*Assignment*: Only one stretch of lines is wanted: the line with "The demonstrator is" through the final line of the material. Restate it word for word, minus pictures.

*Provided data*:
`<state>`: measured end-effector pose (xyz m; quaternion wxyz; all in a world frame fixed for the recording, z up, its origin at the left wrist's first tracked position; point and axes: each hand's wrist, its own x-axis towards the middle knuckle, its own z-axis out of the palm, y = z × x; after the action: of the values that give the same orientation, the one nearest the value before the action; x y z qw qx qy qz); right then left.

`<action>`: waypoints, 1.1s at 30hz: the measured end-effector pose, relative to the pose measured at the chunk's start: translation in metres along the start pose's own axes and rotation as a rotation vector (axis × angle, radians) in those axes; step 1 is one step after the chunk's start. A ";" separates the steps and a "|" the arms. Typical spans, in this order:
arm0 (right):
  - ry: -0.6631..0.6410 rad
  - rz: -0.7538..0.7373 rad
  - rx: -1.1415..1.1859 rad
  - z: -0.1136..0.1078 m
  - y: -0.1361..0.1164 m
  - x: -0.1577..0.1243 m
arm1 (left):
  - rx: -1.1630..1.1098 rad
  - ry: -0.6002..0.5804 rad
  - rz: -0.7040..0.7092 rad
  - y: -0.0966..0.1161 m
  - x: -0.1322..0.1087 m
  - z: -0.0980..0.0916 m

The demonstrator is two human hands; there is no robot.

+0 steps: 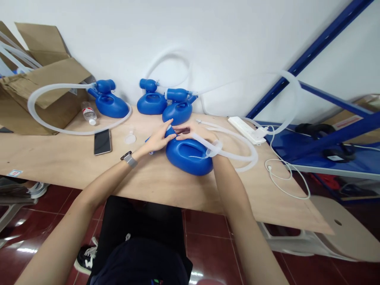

*Written response*:
The demonstrator is two human hands; there is no robot.

+0 steps: 

The answer given is complete as it stands.